- _EXERCISE DESCRIPTION_:
Transcribe exactly the span of lines that begins the records and ends with the line holding "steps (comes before", both boundary lines included.

- _INFORMATION SUPPLIED_:
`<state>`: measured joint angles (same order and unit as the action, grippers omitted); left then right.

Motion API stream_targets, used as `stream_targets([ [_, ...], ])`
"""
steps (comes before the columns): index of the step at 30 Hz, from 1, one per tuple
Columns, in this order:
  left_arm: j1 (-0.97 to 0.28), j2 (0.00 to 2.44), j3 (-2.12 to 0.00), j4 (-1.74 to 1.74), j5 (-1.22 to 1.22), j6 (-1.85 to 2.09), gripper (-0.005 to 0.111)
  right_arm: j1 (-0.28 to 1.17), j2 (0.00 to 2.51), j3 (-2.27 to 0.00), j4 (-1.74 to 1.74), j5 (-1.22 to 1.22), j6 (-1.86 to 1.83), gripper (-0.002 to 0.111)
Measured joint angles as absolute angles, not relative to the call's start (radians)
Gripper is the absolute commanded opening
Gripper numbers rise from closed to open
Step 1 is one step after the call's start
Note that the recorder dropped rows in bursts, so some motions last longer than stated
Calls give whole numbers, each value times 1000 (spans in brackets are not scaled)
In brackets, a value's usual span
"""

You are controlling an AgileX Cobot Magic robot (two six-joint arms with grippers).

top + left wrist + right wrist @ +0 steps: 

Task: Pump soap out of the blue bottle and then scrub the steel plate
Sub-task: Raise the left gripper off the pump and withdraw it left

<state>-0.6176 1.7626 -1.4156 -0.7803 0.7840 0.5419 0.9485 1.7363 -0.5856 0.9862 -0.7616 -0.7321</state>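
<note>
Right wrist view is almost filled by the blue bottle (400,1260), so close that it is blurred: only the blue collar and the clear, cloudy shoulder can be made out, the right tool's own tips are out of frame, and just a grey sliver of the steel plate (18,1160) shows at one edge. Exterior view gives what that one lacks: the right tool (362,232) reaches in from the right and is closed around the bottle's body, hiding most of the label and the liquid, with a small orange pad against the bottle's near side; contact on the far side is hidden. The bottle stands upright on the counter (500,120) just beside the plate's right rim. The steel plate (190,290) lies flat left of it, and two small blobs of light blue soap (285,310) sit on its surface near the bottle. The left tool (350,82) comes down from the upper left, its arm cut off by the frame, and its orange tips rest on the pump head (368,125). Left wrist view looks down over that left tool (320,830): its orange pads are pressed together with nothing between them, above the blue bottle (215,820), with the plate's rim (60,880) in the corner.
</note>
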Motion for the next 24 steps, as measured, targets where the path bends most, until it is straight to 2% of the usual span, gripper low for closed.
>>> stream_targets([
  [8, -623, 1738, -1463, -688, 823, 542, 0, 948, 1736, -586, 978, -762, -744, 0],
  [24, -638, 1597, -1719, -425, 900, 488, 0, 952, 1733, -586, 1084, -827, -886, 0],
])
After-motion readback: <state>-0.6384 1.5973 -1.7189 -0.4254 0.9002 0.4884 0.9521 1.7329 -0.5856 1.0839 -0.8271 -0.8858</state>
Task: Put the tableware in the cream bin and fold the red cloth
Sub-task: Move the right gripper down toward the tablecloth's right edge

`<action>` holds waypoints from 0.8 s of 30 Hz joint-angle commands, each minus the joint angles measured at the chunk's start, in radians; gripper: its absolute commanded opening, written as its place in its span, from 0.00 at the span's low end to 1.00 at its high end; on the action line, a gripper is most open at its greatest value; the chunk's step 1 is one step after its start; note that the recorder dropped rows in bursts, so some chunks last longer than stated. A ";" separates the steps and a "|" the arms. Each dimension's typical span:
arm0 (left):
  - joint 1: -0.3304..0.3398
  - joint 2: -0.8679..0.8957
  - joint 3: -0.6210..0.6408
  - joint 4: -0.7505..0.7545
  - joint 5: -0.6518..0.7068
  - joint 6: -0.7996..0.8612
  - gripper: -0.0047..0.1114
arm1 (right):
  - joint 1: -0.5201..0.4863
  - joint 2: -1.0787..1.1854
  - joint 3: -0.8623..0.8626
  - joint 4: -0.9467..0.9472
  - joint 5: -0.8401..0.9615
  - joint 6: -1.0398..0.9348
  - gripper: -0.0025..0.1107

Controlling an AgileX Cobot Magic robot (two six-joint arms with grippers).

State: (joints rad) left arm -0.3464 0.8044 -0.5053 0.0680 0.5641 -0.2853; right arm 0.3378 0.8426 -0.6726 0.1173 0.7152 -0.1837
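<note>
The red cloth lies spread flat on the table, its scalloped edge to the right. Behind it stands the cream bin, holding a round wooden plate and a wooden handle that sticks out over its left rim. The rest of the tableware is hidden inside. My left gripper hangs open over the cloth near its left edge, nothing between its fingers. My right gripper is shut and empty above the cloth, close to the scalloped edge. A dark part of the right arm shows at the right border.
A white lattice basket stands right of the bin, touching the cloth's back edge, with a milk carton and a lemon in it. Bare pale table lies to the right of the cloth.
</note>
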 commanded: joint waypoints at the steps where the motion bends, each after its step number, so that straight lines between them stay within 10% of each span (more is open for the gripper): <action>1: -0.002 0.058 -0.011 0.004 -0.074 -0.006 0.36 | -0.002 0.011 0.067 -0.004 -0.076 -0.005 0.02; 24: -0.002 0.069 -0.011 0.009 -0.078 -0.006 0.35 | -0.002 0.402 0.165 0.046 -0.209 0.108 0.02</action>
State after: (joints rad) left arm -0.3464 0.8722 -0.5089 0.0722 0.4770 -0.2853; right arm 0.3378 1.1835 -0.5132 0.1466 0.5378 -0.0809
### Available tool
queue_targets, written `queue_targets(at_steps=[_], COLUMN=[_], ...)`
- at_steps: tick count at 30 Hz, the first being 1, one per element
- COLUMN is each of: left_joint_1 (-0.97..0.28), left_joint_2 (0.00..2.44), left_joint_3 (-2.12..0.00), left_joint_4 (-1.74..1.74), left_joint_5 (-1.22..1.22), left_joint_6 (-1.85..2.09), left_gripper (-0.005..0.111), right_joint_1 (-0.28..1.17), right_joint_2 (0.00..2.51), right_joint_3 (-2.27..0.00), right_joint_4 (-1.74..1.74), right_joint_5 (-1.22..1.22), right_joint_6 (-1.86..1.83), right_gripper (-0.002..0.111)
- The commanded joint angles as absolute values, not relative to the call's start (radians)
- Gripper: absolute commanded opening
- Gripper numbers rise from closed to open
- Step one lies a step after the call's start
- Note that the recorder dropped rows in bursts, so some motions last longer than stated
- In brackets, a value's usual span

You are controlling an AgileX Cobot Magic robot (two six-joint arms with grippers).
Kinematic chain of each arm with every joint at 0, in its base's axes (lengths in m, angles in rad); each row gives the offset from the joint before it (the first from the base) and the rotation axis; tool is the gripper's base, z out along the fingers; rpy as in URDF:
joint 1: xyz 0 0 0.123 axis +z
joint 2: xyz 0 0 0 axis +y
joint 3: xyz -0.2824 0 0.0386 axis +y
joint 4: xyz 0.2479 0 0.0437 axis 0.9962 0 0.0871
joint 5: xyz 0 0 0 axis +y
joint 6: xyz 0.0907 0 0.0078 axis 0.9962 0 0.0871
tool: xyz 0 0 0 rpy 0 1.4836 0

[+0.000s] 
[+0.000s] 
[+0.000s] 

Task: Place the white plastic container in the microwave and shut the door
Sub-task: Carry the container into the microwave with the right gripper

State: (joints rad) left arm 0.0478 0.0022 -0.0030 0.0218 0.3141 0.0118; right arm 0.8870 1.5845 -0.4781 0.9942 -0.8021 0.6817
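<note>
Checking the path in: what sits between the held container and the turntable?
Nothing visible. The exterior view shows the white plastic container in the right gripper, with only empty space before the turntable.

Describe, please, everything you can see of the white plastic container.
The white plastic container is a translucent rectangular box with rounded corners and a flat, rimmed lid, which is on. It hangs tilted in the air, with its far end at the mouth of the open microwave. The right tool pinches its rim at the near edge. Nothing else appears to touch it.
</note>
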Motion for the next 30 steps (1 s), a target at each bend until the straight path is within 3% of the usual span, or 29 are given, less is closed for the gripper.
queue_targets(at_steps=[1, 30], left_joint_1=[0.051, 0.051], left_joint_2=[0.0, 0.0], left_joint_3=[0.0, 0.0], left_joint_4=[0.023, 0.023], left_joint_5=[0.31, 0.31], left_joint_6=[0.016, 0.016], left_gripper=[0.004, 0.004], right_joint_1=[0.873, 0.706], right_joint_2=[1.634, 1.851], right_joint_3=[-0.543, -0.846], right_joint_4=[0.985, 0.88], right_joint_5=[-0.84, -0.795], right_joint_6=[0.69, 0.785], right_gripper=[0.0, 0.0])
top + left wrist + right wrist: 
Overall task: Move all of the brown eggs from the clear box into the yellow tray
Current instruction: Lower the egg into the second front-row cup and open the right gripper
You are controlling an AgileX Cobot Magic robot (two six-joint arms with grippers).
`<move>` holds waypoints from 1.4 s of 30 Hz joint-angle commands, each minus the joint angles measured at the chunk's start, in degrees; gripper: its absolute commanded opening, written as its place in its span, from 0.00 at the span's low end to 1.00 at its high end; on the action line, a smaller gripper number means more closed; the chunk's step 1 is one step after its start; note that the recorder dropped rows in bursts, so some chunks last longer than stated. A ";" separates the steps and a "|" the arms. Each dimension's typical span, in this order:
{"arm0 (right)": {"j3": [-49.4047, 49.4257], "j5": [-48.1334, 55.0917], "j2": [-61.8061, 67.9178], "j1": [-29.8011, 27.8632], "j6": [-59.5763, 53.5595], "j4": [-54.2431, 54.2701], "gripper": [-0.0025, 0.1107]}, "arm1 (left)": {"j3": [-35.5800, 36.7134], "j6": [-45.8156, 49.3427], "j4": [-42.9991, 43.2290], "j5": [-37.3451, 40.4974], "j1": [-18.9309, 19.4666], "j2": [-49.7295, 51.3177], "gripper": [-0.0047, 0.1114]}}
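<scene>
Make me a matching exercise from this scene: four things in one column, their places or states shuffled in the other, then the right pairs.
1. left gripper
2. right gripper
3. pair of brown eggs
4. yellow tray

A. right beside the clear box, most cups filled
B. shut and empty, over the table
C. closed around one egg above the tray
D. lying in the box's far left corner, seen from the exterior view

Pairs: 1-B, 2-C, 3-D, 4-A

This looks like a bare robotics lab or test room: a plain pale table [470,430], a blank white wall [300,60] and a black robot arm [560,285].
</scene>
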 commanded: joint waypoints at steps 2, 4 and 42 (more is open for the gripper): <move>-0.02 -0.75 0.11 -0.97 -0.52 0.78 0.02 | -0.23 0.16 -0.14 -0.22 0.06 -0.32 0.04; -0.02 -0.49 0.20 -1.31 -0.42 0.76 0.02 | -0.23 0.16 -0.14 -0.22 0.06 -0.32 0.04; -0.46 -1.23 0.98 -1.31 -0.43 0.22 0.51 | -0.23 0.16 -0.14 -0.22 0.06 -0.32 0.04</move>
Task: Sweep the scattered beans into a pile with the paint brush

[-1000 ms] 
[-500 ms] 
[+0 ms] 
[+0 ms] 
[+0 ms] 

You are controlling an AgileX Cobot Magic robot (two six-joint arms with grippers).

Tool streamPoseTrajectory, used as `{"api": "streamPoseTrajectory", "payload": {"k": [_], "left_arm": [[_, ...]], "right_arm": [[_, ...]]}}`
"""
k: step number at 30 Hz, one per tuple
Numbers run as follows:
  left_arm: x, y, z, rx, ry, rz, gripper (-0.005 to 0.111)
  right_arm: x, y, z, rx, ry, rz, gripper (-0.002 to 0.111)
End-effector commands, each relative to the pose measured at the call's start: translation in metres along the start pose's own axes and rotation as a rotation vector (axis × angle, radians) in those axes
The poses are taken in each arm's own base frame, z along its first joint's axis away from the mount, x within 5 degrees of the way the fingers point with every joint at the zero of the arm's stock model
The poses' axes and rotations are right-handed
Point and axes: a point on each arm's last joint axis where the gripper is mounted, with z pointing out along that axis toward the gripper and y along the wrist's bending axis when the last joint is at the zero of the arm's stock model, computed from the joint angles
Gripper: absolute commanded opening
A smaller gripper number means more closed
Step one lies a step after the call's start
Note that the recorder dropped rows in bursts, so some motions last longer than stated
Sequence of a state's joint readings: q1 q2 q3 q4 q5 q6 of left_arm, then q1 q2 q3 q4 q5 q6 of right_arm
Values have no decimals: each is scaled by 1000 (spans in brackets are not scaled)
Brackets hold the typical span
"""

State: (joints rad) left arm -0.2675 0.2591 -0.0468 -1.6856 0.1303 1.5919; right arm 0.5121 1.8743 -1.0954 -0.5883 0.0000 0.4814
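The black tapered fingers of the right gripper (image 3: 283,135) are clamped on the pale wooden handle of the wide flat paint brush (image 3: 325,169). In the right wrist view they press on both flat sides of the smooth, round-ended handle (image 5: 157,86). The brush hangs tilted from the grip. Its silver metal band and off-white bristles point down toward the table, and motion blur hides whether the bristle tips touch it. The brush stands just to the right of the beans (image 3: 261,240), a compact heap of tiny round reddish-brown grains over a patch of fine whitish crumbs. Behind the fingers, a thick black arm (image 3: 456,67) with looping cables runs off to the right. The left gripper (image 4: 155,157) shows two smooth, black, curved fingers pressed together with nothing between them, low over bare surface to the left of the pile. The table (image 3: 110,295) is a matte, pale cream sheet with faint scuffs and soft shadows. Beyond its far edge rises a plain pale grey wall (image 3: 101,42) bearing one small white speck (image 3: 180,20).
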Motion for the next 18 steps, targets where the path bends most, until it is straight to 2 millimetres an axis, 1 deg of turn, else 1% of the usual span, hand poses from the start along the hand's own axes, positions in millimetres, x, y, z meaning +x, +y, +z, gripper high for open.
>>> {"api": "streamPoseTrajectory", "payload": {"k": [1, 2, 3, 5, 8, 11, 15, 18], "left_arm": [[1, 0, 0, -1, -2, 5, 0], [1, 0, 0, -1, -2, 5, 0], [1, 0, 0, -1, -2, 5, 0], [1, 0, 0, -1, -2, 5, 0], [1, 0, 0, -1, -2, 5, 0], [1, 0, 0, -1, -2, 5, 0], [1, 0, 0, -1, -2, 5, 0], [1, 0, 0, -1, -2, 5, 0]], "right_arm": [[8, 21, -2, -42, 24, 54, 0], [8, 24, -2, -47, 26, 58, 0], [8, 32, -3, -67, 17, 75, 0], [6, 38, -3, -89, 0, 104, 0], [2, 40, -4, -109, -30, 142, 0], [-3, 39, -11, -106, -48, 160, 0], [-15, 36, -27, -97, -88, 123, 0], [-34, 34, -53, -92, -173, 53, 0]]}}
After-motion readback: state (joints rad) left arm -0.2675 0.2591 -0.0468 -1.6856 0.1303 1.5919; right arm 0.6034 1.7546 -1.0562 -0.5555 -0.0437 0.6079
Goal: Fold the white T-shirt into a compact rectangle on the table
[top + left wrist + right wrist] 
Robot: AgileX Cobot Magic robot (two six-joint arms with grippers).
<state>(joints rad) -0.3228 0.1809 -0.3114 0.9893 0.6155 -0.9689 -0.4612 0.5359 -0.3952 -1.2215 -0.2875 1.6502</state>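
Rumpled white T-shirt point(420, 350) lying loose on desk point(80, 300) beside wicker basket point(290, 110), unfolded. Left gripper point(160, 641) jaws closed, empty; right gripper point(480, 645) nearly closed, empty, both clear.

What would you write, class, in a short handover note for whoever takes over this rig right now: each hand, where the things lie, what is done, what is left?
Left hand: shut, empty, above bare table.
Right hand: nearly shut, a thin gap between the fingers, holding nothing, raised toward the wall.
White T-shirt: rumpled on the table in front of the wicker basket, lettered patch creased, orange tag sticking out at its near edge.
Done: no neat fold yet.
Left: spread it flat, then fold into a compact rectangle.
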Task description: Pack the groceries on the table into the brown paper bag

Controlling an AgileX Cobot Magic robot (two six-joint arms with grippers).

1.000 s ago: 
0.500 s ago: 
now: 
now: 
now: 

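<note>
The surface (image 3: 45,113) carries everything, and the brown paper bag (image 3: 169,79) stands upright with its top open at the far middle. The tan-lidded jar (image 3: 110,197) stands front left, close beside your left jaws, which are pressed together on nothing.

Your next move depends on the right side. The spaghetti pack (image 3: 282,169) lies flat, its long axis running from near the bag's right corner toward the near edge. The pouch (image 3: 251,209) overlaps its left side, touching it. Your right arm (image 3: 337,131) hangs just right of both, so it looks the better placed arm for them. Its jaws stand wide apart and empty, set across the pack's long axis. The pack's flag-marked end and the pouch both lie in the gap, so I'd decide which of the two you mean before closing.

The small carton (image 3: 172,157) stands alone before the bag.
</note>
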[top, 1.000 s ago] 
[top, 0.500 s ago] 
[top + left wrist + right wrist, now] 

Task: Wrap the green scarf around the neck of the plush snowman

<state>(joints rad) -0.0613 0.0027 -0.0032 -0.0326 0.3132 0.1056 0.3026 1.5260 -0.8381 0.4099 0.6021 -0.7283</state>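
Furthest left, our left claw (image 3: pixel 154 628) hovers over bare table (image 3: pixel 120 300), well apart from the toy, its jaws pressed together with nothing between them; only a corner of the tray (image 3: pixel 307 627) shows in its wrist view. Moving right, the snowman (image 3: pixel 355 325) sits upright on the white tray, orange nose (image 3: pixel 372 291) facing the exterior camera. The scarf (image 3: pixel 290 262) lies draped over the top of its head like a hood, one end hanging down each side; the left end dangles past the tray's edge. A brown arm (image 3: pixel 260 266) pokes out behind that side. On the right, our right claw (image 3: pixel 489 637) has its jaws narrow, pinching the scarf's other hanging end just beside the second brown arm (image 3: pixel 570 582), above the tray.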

- _TASK RESULT_:
`<state>`: measured joint angles (same order and unit as the action, grippers omitted); left then right.

Motion API stream_targets, used as `stream_targets([ [_, ...], ])`
"""
steps (comes before the columns): index of the step at 30 Hz, from 1, one per tuple

That completes the exercise.